La grande originalité pour nous intégrer à son histoire est l'utilisation du langage de rue, le verlan. Les phrases n'en perdent pourtant pas leur subtilité narrative et facilitent même notre insertion dans le roman. Entouré de voleurs, de racailles et de dealers, le lecteur suit Ilyès, le petit bandit qui va devenir un grand à la manière d'un Tony Montana dans Scarface.

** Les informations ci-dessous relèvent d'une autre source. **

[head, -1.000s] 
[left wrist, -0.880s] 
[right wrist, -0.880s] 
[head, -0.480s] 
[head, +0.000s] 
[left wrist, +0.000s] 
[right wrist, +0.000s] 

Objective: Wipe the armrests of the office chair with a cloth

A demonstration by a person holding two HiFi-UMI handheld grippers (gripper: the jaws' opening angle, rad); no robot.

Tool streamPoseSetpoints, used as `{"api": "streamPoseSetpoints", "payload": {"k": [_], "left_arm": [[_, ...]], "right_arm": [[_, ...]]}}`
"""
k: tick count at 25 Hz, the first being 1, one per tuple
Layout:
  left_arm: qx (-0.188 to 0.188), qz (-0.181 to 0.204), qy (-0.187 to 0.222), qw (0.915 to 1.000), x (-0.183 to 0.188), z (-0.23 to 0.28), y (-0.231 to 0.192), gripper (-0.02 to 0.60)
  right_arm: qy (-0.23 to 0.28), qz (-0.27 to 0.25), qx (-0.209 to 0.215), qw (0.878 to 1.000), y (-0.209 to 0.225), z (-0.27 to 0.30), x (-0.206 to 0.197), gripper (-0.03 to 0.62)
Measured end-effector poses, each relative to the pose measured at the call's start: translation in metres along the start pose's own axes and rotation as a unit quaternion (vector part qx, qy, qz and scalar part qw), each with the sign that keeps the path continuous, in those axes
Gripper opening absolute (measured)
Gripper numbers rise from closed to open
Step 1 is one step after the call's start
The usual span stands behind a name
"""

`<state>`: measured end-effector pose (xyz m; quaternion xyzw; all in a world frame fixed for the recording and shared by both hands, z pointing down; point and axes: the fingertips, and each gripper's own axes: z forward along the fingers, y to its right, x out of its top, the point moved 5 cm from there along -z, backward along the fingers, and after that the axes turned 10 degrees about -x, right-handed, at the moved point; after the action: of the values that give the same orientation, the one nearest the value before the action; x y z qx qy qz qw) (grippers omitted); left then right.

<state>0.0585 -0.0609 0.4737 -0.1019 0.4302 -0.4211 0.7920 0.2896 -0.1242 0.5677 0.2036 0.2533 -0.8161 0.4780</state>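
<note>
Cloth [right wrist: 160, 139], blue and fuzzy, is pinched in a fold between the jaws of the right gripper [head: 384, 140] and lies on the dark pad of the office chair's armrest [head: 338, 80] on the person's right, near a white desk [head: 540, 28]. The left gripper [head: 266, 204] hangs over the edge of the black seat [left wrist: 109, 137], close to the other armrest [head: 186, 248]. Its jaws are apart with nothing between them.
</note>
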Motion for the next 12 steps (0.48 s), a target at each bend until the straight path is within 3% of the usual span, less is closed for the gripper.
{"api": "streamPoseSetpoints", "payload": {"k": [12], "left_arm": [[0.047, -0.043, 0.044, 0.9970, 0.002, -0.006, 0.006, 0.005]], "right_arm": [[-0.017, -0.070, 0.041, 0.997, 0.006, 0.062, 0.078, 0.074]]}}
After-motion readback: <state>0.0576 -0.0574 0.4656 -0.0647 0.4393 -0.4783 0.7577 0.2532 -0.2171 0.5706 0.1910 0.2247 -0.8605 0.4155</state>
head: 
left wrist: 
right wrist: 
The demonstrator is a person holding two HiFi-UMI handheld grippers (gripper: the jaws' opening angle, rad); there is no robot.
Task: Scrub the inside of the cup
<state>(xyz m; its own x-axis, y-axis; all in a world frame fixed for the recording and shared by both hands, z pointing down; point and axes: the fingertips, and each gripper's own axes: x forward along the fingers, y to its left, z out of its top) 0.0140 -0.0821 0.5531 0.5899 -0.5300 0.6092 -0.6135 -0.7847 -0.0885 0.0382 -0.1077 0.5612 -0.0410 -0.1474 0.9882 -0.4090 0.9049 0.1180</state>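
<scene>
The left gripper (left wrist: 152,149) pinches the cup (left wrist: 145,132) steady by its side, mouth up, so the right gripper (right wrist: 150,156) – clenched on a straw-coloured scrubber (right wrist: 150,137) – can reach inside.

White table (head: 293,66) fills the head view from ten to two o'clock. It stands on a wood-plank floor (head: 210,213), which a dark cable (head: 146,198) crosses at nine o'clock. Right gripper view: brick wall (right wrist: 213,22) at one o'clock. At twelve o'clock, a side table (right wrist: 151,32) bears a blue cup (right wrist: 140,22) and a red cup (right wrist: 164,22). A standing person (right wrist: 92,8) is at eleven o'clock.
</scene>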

Elle me donne son sac, le visage décomposé par la frousse. La peur se propage en elle : son corps se ramollit, ses yeux s'écarquillent, elle est tétanisée. Son parfum fruité s'est évaporé pour laisser place à l'odeur de la pisse. Son pantalon est trempé entre les cuisses. Je fouille son sac.

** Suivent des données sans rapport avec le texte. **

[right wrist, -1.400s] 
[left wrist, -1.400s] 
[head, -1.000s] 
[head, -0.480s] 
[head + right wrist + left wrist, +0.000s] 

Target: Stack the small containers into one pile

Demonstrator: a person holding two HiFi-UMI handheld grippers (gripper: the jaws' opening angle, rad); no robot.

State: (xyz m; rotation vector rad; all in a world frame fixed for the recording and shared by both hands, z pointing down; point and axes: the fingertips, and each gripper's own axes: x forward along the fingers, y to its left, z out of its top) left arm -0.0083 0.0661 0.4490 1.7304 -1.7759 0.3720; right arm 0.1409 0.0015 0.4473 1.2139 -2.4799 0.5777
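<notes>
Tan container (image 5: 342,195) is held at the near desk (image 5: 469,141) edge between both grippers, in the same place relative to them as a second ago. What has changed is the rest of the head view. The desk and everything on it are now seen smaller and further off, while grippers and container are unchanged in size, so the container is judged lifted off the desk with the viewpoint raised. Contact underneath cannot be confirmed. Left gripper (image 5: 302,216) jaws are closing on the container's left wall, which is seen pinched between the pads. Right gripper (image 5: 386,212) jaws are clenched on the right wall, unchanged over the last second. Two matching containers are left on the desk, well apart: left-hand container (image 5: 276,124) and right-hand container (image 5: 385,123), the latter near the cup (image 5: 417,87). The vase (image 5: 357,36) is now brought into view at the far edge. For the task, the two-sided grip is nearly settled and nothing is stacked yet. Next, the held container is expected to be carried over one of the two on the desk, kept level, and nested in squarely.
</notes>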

Si le lecteur se sent mal à l'aise par les divers trafics, absolument réalistes en passant, il ne peut même pas se retourner sur la police pour s'assurer un peu de tranquillité et de réconfort. Les flics ripoux veulent régner sur le monde de la drogue et sont moteurs de nombreuses tensions suite à des délations forcées.
Les anges s'habillent en caillera est un excellent roman noir. Agréable à lire et fort en intensité, il devrait faire beaucoup parler de lui. J'attends la suite de la série avec impatience, ça a été un véritable coup de cœur.

Fractale

Le roman Fractale est l'adaptation littéraire de la pièce de théâtre écrite par Marin Ledun pour France Culture.

Présentation de l'éditeur :
Fin de journée à SAUDIS Corporate, cabinet de conseil en placement de produits financiers. Un message d’alerte incendie est lancé. Six employés, trois hommes et trois femmes, gagnent le troisième sous-sol, conformément aux indications. Ils pensent à un exercice de sécurité. Mais quand les portes de l’ascenseur se referment derrière eux, ils réalisent qu’ils n’ont plus aucun moyen de remonter. Commence alors une attente épuisante où l’exercice se révèle être un jeu sordide dont chacun devra trouver les règles pour survivre.

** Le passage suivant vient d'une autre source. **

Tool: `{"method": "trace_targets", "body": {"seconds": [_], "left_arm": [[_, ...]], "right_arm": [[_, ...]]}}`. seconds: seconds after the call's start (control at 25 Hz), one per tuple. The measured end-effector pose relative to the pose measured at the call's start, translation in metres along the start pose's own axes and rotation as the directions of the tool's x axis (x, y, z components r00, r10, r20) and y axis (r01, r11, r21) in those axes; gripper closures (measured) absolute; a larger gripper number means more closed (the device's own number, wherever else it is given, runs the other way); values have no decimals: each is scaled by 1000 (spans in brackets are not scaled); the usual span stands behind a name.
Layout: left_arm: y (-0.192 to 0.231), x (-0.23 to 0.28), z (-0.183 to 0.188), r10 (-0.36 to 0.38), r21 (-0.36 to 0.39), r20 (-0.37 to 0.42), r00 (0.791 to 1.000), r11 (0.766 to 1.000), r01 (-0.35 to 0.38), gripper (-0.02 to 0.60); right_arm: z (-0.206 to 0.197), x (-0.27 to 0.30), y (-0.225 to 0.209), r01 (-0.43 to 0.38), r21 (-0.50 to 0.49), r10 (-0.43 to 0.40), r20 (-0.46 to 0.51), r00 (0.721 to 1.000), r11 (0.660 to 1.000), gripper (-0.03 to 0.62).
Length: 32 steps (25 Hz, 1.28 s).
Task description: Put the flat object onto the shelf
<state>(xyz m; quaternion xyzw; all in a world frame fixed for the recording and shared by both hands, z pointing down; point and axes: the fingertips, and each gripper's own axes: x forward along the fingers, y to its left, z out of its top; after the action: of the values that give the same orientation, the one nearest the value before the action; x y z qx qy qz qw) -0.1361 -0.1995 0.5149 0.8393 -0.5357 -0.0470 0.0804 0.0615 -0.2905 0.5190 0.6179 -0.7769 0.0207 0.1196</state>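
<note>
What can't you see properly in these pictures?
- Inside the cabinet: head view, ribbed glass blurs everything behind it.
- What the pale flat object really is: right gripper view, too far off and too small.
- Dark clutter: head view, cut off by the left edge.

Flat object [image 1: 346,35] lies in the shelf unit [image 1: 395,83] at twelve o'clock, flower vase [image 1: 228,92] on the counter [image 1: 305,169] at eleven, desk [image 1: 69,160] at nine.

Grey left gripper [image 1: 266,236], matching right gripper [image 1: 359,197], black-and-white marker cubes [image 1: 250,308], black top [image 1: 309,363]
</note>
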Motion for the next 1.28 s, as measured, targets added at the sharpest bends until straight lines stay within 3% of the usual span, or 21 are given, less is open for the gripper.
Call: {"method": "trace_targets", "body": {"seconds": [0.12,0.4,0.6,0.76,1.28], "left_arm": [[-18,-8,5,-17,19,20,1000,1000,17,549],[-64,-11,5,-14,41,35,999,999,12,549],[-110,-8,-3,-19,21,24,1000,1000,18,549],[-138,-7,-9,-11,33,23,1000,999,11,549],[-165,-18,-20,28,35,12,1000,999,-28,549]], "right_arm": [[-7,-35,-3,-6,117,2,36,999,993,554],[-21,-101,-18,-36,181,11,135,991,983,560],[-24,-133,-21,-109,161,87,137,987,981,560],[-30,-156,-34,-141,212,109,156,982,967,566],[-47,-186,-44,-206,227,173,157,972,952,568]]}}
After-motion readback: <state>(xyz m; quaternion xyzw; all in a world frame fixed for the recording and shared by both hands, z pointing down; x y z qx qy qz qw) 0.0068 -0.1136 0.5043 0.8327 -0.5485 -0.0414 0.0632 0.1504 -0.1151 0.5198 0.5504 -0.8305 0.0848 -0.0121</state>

Petit livre de moins de 100 pages construit à la manière d'une pièce de théâtre, Fractale se lit vite, très vite, et montre une fois de plus tout le talent de l'auteur pour emporter son lecteur dans son univers. Attiré depuis un long moment par le huis clos, m'a t-il avoué lors de l'une de nos rencontres, il met enfin la main à la pâte et nous livre une histoire fracassante dans laquelle il manie la montée de la tension comme un chef d'orchestre joue de sa baguette pour guider la musique.

On l'a remarqué avec son essai en collaboration avec la psychiatre Brigitte Font Le Bret ; Pendant qu'ils comptent les morts, Marin apporte une importance très particulière au monde du travail. Stress, manipulation, harcèlement ... autant de sujets dignes des meilleurs polars que subissent chaque jour les employés du monde entier. L'auteur nous offre ici une situation bien particulière qu'on aurait aimé découvrir dans un véritable roman de 400 pages. Mais la bonne nouvelle arrive bientôt avec Les visages écrasés.